[[ EXTRACTED DATA open ]]
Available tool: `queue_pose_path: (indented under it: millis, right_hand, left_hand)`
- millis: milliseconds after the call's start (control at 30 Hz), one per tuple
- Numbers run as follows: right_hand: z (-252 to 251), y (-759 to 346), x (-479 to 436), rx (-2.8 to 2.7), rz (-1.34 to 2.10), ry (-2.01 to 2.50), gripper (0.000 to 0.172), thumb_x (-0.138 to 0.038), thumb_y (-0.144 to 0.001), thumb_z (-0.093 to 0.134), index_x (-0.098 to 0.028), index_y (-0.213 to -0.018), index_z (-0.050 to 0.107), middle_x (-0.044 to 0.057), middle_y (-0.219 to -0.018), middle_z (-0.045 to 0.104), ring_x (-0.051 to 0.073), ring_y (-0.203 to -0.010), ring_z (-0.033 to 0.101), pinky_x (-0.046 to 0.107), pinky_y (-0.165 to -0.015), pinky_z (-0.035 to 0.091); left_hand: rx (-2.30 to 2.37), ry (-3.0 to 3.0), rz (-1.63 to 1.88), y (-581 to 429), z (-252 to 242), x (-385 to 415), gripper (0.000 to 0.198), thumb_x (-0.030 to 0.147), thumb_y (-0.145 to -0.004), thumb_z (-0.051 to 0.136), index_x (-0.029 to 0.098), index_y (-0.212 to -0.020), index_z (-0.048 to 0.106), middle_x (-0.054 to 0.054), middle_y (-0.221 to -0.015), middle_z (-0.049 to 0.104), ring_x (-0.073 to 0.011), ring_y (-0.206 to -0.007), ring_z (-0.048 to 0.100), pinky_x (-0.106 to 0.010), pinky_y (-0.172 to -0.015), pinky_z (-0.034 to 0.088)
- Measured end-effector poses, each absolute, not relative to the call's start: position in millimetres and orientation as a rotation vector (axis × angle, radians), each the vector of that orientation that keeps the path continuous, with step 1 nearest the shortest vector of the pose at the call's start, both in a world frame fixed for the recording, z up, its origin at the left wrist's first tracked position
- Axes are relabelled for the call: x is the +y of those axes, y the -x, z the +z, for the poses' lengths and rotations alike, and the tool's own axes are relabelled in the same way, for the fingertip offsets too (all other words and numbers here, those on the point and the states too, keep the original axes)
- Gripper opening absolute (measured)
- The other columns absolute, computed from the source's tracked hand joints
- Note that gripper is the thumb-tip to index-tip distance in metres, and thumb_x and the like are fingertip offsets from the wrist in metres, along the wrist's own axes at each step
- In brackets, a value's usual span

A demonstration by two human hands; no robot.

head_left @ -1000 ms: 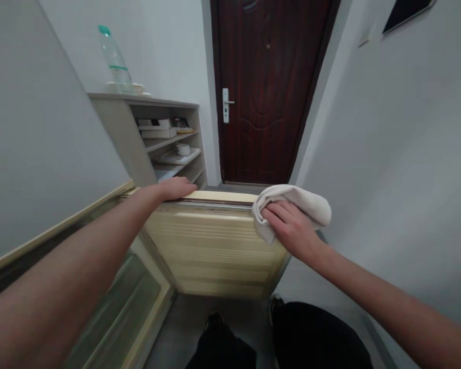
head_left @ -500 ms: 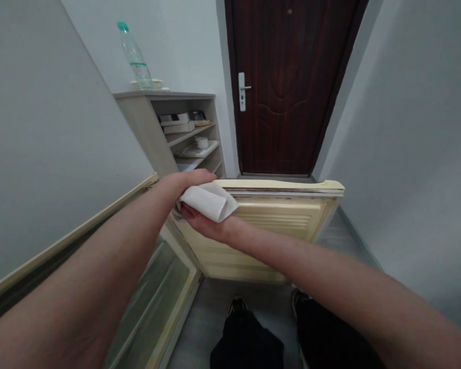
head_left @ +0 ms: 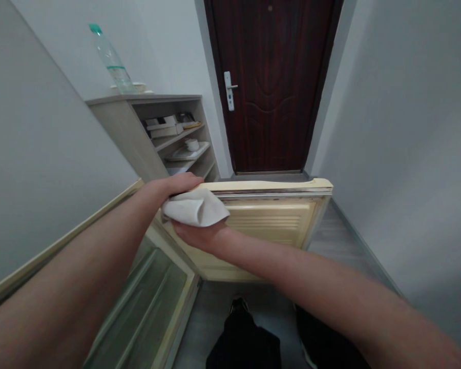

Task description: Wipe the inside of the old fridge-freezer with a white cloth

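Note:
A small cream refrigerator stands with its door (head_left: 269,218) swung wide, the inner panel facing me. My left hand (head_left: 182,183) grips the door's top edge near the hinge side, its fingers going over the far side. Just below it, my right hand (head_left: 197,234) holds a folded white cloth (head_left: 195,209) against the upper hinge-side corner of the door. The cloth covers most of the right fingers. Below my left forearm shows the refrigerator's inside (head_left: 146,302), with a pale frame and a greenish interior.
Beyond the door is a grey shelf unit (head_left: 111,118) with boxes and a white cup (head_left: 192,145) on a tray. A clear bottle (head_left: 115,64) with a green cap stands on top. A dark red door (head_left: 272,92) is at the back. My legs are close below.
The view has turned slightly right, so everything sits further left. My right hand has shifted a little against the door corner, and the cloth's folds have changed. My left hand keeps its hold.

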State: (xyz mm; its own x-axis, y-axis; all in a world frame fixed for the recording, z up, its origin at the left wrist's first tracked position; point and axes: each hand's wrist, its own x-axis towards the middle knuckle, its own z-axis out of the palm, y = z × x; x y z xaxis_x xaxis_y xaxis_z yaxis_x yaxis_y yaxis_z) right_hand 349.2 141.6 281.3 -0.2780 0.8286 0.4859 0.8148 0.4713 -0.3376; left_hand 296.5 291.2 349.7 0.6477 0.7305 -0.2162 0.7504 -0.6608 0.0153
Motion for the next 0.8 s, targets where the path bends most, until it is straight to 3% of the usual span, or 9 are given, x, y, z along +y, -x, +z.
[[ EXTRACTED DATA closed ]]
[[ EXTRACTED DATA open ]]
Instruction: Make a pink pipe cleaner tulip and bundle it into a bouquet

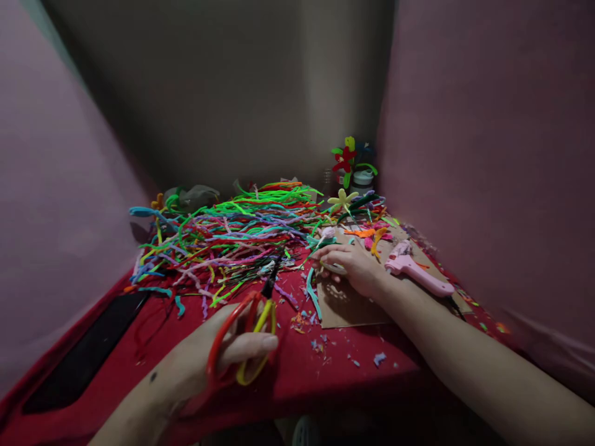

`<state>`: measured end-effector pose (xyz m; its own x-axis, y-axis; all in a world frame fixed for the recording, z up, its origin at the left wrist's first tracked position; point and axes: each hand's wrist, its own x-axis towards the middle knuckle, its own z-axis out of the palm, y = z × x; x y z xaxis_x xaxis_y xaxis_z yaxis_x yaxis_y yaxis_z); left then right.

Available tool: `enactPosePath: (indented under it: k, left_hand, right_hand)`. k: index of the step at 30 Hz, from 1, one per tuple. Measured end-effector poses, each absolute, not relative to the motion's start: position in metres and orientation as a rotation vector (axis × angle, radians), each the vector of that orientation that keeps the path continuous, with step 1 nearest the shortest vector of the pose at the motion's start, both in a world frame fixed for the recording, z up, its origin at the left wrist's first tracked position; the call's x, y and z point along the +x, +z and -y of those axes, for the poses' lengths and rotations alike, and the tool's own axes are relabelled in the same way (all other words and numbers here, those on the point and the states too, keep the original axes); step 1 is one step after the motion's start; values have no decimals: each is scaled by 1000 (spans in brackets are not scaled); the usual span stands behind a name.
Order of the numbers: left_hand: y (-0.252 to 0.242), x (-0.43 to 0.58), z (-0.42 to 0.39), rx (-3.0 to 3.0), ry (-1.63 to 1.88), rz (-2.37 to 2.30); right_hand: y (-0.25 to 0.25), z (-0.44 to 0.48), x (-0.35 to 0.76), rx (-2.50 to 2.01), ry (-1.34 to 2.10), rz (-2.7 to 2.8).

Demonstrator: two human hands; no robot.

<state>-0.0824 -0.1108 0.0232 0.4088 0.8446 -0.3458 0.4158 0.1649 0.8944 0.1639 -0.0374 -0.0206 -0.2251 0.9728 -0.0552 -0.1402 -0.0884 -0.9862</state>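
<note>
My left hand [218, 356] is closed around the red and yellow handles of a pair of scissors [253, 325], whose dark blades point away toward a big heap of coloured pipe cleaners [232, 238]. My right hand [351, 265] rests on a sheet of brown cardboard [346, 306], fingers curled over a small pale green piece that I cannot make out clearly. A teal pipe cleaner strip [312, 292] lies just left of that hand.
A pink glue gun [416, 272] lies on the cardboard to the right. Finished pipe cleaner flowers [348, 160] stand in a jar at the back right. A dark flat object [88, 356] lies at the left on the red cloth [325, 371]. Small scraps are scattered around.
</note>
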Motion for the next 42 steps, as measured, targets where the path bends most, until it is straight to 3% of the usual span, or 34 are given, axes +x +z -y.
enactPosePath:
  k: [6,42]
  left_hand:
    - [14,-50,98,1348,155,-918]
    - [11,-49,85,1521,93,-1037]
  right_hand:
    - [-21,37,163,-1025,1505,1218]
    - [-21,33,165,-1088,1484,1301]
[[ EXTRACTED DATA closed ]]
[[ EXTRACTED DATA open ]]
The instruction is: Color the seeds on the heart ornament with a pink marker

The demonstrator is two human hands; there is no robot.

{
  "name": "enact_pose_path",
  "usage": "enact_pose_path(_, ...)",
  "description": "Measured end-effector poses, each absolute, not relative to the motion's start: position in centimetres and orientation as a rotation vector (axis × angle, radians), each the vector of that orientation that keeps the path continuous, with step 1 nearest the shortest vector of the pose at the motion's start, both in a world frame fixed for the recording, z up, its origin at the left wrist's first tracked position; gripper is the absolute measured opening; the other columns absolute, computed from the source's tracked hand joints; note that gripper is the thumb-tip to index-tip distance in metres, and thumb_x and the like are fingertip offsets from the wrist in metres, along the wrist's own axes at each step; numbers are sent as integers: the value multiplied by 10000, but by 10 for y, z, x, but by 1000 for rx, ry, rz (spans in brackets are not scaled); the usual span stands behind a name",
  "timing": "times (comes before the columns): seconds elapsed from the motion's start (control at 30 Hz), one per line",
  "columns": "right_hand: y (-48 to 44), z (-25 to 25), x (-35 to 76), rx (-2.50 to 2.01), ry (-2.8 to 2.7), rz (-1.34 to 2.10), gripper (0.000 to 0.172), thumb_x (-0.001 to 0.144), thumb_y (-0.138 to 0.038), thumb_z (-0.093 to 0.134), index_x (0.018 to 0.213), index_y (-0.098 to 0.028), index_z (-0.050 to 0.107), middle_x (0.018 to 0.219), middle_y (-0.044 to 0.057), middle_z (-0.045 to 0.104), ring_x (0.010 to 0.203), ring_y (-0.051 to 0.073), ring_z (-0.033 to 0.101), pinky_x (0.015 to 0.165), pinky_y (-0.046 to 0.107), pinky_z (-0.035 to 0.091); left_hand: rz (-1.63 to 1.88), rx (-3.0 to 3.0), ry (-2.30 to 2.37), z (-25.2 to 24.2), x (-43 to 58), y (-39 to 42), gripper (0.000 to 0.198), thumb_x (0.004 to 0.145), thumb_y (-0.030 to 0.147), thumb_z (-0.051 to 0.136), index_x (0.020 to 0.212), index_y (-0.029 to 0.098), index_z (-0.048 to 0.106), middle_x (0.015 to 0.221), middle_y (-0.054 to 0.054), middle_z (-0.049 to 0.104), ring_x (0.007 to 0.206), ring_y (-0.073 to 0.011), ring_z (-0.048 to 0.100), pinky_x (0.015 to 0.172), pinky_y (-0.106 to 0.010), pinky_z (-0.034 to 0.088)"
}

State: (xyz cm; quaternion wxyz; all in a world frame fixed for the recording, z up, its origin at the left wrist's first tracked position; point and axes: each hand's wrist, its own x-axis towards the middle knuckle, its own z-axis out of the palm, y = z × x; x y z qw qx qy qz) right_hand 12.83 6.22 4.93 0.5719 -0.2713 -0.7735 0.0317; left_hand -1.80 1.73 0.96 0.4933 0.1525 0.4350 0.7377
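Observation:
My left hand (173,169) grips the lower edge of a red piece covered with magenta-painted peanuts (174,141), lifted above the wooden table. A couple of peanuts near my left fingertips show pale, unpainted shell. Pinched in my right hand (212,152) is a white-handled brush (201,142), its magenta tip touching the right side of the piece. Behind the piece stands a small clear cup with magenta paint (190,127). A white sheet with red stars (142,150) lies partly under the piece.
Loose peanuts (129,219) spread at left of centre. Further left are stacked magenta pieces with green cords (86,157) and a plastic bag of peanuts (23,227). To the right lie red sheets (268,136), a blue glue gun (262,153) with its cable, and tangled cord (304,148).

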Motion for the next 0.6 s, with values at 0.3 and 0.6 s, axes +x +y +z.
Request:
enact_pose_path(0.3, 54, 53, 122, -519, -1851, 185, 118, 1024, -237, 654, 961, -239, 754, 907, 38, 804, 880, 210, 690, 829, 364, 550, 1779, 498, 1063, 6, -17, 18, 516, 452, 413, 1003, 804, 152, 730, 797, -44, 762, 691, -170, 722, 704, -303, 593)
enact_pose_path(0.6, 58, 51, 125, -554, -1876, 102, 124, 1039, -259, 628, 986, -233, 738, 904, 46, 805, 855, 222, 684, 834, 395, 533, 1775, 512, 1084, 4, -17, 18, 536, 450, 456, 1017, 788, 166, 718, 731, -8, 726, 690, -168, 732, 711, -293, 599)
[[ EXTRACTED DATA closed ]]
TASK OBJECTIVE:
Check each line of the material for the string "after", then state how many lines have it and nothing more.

RESULT OF THE TASK:
2